Frank came promptly. The maid announced his arrival within ten minutes of Mr. Sandford’s departure.
May ran lightly downstairs and was seized with a sudden fit of shyness as she reached the library door. She would have paused, but the maid, who was following her, regarded her with so much sympathetic interest that she was obliged to assume a nonchalance that she was far from feeling and enter the room.
Frank was standing with his back to the door, but he turned quickly on hearing the light rustle of her gown.
May closed the door, but she made no effort to move away from it.
“How do you do?” she began.
The effort she was making to still the wild beating of her heart made her voice sound cold and formal.
“I am very well, thank you.” Frank’s tone reflected her own.
“I—I wanted to see you,” she continued, with an effort to appear natural.
“So I gathered from your note,” he replied.
“It was good of you to come,” she went on conventionally. “I hope it has not inconvenienced you at all.”
“Not at all.” Again Frank’s voice was an expressive echo. “I was just on the point of going out, so came at once.”
“Oh, I am sorry—won’t you keep your other appointment first? Any time will suit me; it—it is nothing important.”
“Well, I hadn’t an appointment exactly.” It was the young man’s turn to hesitate. “To tell the truth, I was coming here.”
“Oh, Frank! Were you really?”
“Yes, really and truly, little girl.”
May did not answer, but something Frank saw in her face spoke more plainly than words could do.
Mr. Sandford returned that afternoon to find two happy people sitting in the half-darkness of the drawing-room; and ten members of the Criminal Investigation Department waited at Scotland Yard, alternately swearing and wringing their hands.
XVI
Colonel Black Meets a Just Man
Dr. Essley’s house at Forest Hill stood untenanted. The red lamp before the door was unlit, and though the meagre furnishings had not been removed, the house, with its drawn blinds and grimy steps, had the desolate appearance of emptiness.
The whisper of a rumour had agitated the domestic circles of that respectable suburb—a startling rumour which, if it were true, might well cause Forest Hill to gasp in righteous indignation.
“Dr.” Essley was an unauthorized practitioner, a fraud of the worst description, for he had taken the name and the style of a dead man.

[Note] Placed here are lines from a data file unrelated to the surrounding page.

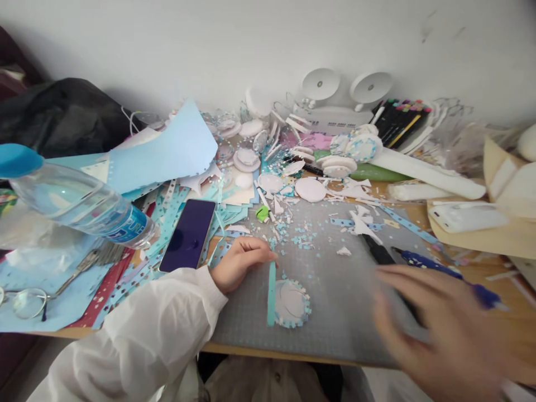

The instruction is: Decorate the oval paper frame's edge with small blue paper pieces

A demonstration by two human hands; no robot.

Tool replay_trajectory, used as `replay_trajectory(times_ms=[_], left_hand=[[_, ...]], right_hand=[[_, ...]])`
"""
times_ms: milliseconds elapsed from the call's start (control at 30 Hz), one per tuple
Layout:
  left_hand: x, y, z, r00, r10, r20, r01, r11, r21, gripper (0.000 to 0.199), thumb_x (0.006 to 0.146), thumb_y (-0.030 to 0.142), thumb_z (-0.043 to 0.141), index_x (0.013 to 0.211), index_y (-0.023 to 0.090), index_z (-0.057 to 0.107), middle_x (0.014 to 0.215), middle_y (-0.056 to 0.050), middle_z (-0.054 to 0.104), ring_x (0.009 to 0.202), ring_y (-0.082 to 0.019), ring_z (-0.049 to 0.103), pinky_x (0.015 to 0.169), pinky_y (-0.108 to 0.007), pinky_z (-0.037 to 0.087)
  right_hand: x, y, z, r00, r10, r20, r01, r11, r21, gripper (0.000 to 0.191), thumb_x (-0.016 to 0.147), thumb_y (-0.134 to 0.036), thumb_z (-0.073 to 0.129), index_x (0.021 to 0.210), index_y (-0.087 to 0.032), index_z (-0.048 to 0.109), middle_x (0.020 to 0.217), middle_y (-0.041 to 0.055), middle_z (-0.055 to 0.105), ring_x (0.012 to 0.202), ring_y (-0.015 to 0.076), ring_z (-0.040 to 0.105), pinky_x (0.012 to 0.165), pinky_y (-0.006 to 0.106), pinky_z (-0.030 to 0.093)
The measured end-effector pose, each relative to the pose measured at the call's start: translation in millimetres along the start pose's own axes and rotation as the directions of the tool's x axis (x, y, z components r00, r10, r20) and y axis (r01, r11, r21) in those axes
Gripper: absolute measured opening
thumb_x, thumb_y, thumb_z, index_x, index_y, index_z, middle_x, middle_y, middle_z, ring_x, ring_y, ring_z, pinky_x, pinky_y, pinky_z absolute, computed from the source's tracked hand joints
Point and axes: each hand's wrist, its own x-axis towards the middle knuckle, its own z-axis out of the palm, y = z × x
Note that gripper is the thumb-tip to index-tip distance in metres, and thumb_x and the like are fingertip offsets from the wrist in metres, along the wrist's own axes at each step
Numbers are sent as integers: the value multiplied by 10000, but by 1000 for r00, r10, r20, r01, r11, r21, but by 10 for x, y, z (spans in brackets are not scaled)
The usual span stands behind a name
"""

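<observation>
My left hand pinches the upper end of a narrow teal paper strip over the cutting mat. The strip stands along the left edge of a white paper disc, whose rim is ringed with small pale-blue pieces. On the right, my right hand is smeared by motion, its fingers stretched out and apart from the thumb. Partly beneath it lies a black-handled tool, its far end hidden by the hand. Just beyond is a dark blue tool, too blurred to name.
Blue confetti and paper scraps litter the grey mat. A phone, a tilted water bottle and glasses lie left. White discs crowd the back, near markers and a two-headed white lamp.
</observation>
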Motion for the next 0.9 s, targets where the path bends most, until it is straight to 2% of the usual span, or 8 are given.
replay_trajectory(times_ms=[167,400,467,567,667,733,833,900], left_hand=[[16,3,-17,999,28,34,-24,995,-94,440,739,280,689,447,145,388,448,80,257,454,-45,197,490,-257,142],[-2,-21,-6,997,65,36,-64,997,-45,463,814,352,641,468,143,414,468,71,273,473,-55,207,481,-247,146],[-15,-3,9,996,78,44,-81,994,75,445,845,395,613,500,128,526,459,64,311,466,-61,242,478,-244,178],[-37,39,12,981,60,183,-112,950,292,454,887,401,550,552,107,639,461,20,443,466,-73,349,493,-240,267],[-60,69,1,924,-39,381,-130,904,406,451,867,375,564,506,107,602,466,-3,475,459,-76,388,473,-231,292],[-74,75,2,895,-100,436,-124,881,456,391,829,354,609,530,101,612,479,-3,484,463,-73,396,453,-215,286],[-84,73,19,901,-161,402,-73,859,506,293,787,326,650,627,81,670,527,-13,530,484,-71,424,446,-188,309],[-78,76,27,914,-186,362,-33,853,522,253,781,302,653,687,69,693,542,-10,538,482,-66,423,444,-177,319]], right_hand=[[449,-461,556,909,-414,51,401,902,162,238,952,-112,448,1077,-115,650,1056,99,698,951,236,618,874,415,462],[561,-347,835,848,-509,-148,530,812,245,181,915,-57,497,948,-107,668,998,125,725,883,219,662,804,390,524],[477,-234,912,901,-396,-177,433,821,372,180,906,-68,523,997,-150,655,1004,102,728,887,207,674,818,387,538],[328,-89,1030,990,-3,-142,91,782,616,168,875,-99,592,956,-239,638,909,23,735,821,189,689,781,366,559],[232,-2,1109,951,309,-35,-190,667,721,117,909,-129,561,944,-234,601,822,19,707,710,179,683,650,325,567],[212,26,1139,910,402,103,-309,491,814,59,940,-194,536,941,-230,582,790,22,698,637,169,665,586,305,558],[211,30,1163,846,409,343,-430,141,892,83,921,-312,593,902,-233,579,772,20,699,599,161,641,583,303,549],[208,11,1164,824,366,433,-470,13,883,133,911,-351,611,889,-222,584,771,24,695,595,153,632,584,297,541]])
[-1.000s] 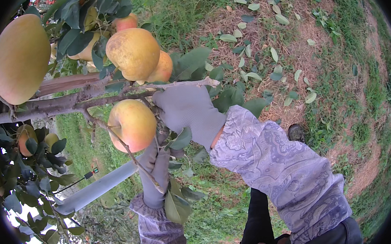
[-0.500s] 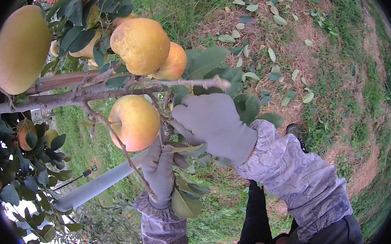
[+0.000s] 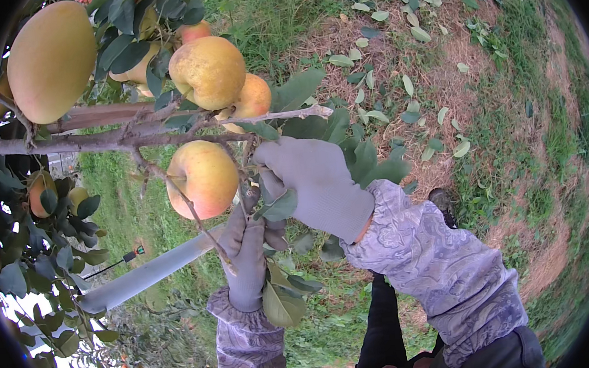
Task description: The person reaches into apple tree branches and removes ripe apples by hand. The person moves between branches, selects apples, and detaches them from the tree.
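Both my hands wear grey gloves and work beside a yellow-pink apple point(image 3: 202, 179) hanging under a branch point(image 3: 77, 142). My left hand point(image 3: 245, 257) is closed around a thin leafy twig point(image 3: 241, 180), below and right of the apple. Leaves point(image 3: 283, 302) stick out beneath its fingers. Just right of that twig, my right hand point(image 3: 318, 182) has its fingers curled closed among the leaves; what they pinch is hidden. A green leaf point(image 3: 280, 206) shows under its fingers. Above the hands a bare branch stub point(image 3: 296, 113) points right.
More apples point(image 3: 207, 73) hang above the branch, and a large yellowish fruit point(image 3: 51, 63) looms at upper left. A pale grey strip point(image 3: 149, 276) slants behind my left hand. Fallen leaves point(image 3: 379, 116) lie on the grass and straw at right. A shoe point(image 3: 442, 207) shows below.
My right hand has shifted slightly left and down; the leaf by its fingers has turned. My left hand has moved slightly right. The branch and fruit have shifted a little in view.
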Tool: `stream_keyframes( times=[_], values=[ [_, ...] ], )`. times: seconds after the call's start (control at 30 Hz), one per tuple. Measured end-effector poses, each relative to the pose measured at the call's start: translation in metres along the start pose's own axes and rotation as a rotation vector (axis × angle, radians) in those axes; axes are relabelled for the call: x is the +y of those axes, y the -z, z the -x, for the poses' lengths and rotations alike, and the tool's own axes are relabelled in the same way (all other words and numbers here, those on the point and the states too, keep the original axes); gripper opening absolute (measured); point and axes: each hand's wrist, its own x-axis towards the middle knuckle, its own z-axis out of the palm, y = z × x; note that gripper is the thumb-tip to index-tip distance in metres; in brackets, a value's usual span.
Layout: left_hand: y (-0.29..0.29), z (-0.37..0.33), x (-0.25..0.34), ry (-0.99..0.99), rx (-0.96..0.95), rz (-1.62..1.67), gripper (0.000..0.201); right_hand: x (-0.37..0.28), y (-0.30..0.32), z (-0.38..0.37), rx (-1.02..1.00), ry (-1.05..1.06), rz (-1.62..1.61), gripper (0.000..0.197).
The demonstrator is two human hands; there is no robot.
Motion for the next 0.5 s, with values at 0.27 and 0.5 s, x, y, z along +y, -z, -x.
stream_keyframes(
  times=[0.27,0.5],
  values=[
    [-0.002,-0.007,-0.004,-0.052,0.007,0.010,0.035,-0.002,-0.010,-0.013,0.018,0.040,0.011,0.017],
    [-0.005,-0.010,-0.004,-0.045,0.022,0.072,0.039,0.011,-0.020,-0.018,0.101,0.047,0.031,0.015]
  ],
)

“All I know,” explained Colonel Black, whom a reporter discovered at his office, “is that I met Dr. Essley in Australia, and that I was impressed by his skill. I might say,” he added in a burst of frankness, “that I am in a sense responsible for his position in England, for I not only advanced him money to buy his practice, but I recommended him to all my friends, and naturally I am upset by the revelation.”
No, he had no idea as to the “doctor’s” present location. He had last seen him a month before, when the “doctor” spoke of going to the Continent.
Colonel Black had as much to tell—and no more—to the detectives who came from Scotland Yard. They came with annoying persistence and never seemed tired of coming. They waited for him on the doorstep and in his office. They waited for him in the vestibules of the theatres, at the entrance doors of banks. They came as frequently as emissaries of houses to whom Colonel Black was under monetary obligation.
A week after the events chronicled in the last chapter. Colonel Black sat alone in his flat with a light heart. He had collected together a very considerable amount of money. That it was money to which he had no legal right did not disturb the smooth current of his thoughts. It was sufficient that it was money, and that a motorcar which might carry him swiftly to Folkestone was within telephone-call day and night. Moreover, he was alive.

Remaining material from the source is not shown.